With respect to existing concession agreements between
MIAA and international airport service providers regarding
certain services or operations, the 1997 Concession
Agreement and the ARCA uniformly provide that such
services or operations will not be carried over to the NAIA
IPT III and PIATCO is under no obligation to permit such
carry over except through 8
a separate agreement duly
entered into with PIATCO.
With respect to the petitioning service providers and
their employees, upon the commencement of operations of
the NAIA IPT III, they allege that they will be effectively
barred from providing international airline airport services
at the NAIA Terminals I and II as all international airlines
and passengers will be diverted to the NAIA IPT III. The
petitioning service providers will thus be compelled to
contract with PIATCO alone for such services, with no
assurance that subsisting contracts with MIAA and other
international airlines will be respected.
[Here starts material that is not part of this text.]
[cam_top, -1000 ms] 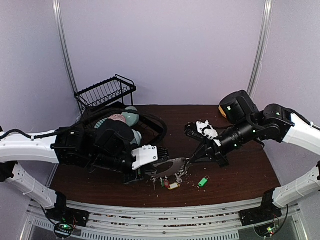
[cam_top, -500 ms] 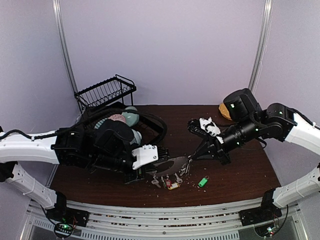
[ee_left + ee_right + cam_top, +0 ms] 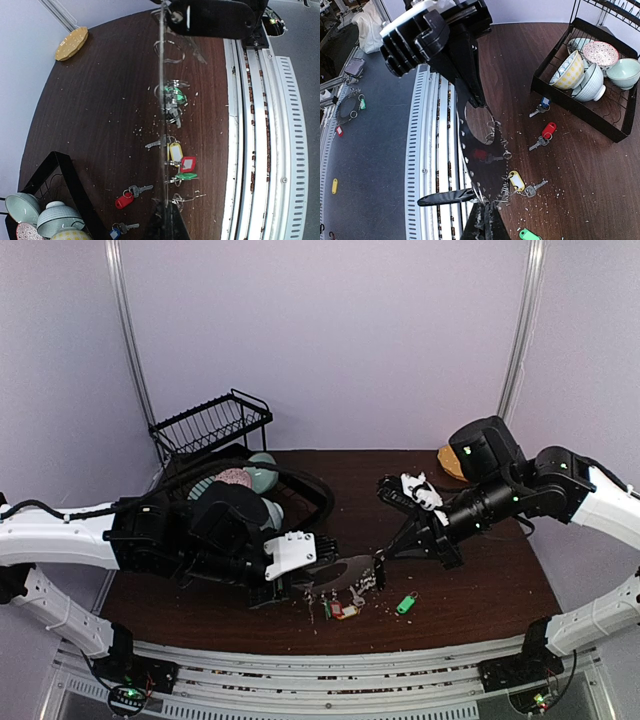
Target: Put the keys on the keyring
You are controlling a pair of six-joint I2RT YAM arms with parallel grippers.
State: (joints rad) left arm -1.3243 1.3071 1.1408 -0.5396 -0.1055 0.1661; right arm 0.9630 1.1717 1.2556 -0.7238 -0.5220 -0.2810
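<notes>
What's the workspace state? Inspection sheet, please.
Surface: dark wood table, pale specks scattered near the front.
Job's things: keyring held off the table between both arms; cluster of tagged keys (yellow, red, green) dangles at it; red-tagged key, blue-tagged key and green-tagged key lie loose.
Clutter: black basket holding bowls; wire dish rack; yellow plate.
Grippers: left gripper and right gripper both shut on the keyring, opposite ends.
Cables: black cable along the left arm.
Surroundings: pale walls, metal rails at the front.
</notes>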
Petitioning service
providers stress that despite the very competitive market,
the substantial capital investments required and the high
rate of fees, they entered into their respective contracts
with the MIAA with the understanding that the said
contracts will be in force for the stipulated period, and
thereafter, renewed so as to allow each of the petitioning
service providers to recoup their investments and obtain a
reasonable return thereon.
Petitioning employees of various service providers at the
NAIA Terminals I and II and of MIAA on the other hand
allege that with the closure of the NAIA Terminals I and II
as international passenger terminals under the PIATCO
Contracts, they stand to lose employment.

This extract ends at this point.